Après trois mois des vacances, les députés nationaux de la République Démocratique du Congo (RDC) ont repris le chemin de l’hémicycle, lundi 15 septembre à Kinshasa.

Une rentrée parlementaire pour la session budgétaire de septembre qui s’annonce déjà de très haute tension. Le bureau de la chambre basse du parlement dirigé par Vital Kamerhe est visé par une pétition.

Plus de 250 signatures sont déjà collectées, font savoir les pétitionnaires qui affirment avoir déposé ce même lundi, leur pétition au bureau de l’assemblée nationale via un huissier judiciaire.

Dans son discours d’ouverture, le speaker de l’assemblée nationale s’est montré conciliant vis-à-vis de ses collègues députés dont il a imploré le pardon.

« Je voudrais vous dire, honorables députés, distingués collègues, s’il y en a parmi vous qui se sont sentis froissés, heurtés et dérangés de quelque manière que soit par ma conduite, mes propos, qu’ils daignent bien d’accepter l’expression de mes regrets les plus sincères et j’implore leur pardon », a adressé Vital Kamerhe.

Désapprobation de la pétition et attentes de la société civile

En réaction, la société civile du territoire de Lubero réitère sa désapprobation vis-à-vis de cette démarche qu’elle juge inopportune.
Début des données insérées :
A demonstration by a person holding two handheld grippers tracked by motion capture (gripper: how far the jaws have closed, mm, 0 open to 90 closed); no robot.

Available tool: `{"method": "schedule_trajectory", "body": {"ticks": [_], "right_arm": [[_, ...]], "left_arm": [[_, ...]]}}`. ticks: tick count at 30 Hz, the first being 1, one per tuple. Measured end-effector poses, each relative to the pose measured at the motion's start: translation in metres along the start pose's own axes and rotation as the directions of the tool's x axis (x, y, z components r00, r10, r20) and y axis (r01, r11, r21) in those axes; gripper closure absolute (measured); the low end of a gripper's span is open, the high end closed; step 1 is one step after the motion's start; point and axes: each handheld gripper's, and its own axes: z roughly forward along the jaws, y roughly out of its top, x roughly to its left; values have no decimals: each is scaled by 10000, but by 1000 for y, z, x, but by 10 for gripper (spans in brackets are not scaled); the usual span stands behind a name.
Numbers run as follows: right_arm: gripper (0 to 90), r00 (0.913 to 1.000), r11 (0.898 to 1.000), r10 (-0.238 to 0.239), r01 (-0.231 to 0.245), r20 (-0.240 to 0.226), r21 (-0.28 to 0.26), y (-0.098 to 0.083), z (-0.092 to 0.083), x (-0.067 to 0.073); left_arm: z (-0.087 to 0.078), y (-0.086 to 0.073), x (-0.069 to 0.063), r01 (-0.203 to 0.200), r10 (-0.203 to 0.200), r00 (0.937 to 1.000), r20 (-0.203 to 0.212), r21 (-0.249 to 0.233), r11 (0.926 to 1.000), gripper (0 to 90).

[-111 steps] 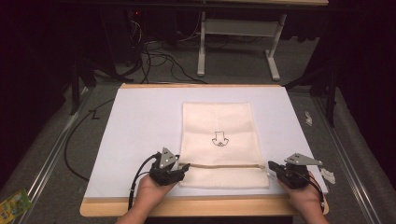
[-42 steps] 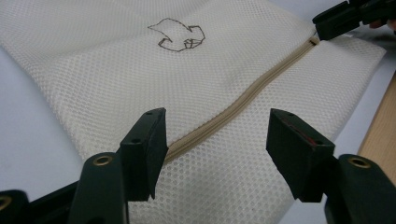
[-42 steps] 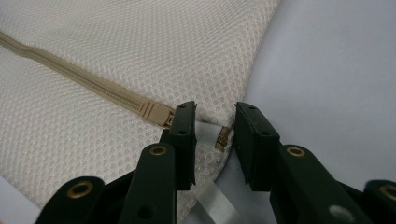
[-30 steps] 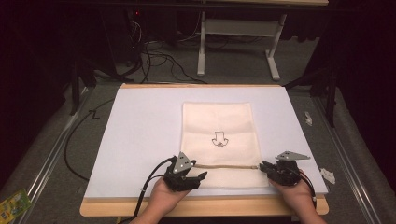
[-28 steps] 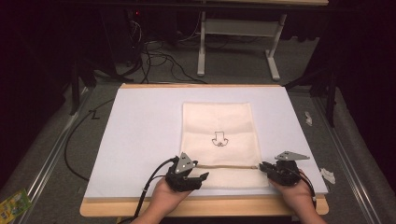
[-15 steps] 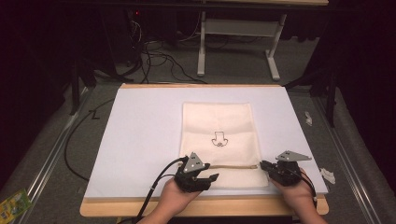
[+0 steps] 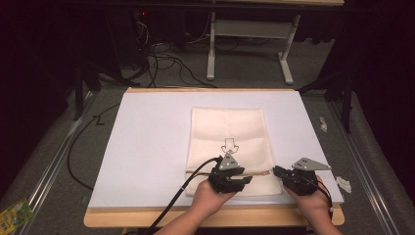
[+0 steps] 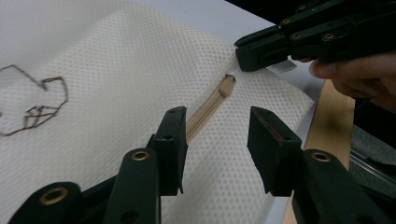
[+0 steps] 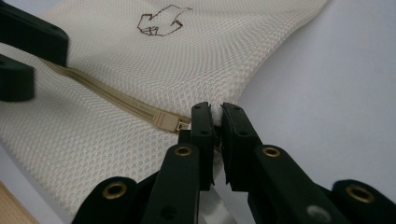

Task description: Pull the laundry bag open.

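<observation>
A cream mesh bag [image 7: 227, 129] with a small drawn logo [image 7: 229, 145] lies flat on the white mat [image 7: 147, 147]. A tan zipper [image 8: 205, 109] runs across the bag near its front edge and ends in a tab [image 9: 168, 122] at the right side. My left gripper [image 7: 244, 180] hovers low over the zipper with its jaws open on either side of it [image 8: 217, 140], nothing between them. My right gripper [image 9: 216, 116] is shut on the bag's right edge beside the tab. It also appears at the bag's front right corner [image 7: 277, 171] and ahead of the left jaws [image 8: 247, 53].
The mat covers a wooden table whose front edge [image 7: 147, 215] is bare. Paper scraps [image 7: 344, 183] lie right of the mat. A black cable [image 7: 171, 205] trails off the front from the left gripper. A green packet [image 7: 14, 215] lies on the floor at left.
My left gripper has travelled right along the zipper, from the bag's left edge to near the right gripper. The right gripper has moved in slightly and kept its hold on the bag's edge.
</observation>
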Motion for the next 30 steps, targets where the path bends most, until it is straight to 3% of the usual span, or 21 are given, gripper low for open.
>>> {"method": "schedule_trajectory", "body": {"ticks": [4,14,19,23,30], "right_arm": [[854,10000,9996,22,-25,-82,-279,2,-4,1],[856,9995,9979,52,-72,-301,-650,5,-9,3],[857,9994,9977,-28,5,-331,-680,5,-9,4],[857,9995,9977,-34,13,-309,-683,5,-10,5],[856,9996,9976,-54,36,-264,-696,5,-9,4]], "left_arm": [[23,7,-4,10,-11,10000,36,290,9996,604],[40,13,-5,445,-453,9987,253,319,9985,652],[45,14,-8,301,-308,9993,206,299,9991,701],[47,14,-11,178,-180,9998,64,207,9996,791],[46,14,-13,-113,113,9999,-48,12,9999,848]]}}
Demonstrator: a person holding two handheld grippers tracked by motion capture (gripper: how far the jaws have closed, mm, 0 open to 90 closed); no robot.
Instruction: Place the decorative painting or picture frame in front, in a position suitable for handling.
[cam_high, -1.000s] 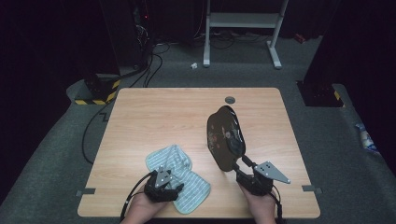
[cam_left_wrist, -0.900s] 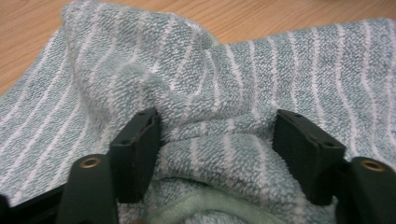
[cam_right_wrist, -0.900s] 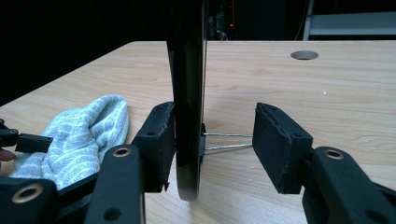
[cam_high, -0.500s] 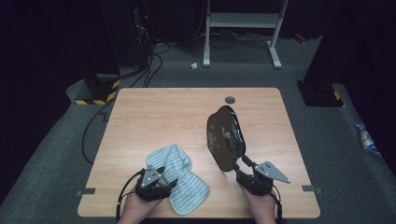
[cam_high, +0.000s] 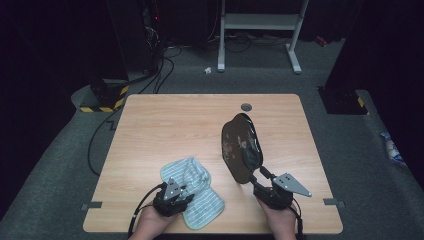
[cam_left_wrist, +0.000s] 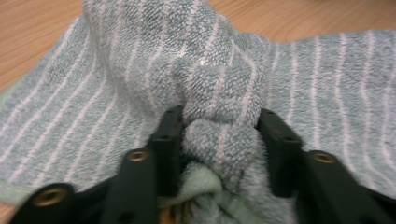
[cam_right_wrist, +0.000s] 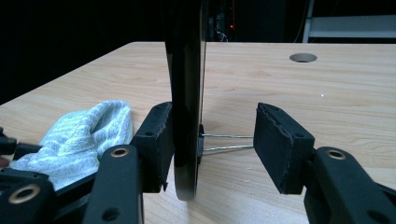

Au cours de cette session, bien que budgétaire, les forces vives de Lubero attendent plutôt la pression des représentant du peuple sur le Gouvernement afin de mettre fin à la guerre de l’AFC-M23, mais aussi l’éradication du phénomène ADF.

« Les députés nationaux doivent aussi plaider pour une assistance humanitaire en faveur des victimes de ces atrocités mais également pour l’amélioration des conditions sociales des congolais », exhorte Muhindo Tafuteni, Président de la coordination territoriale de la société civile de Lubero.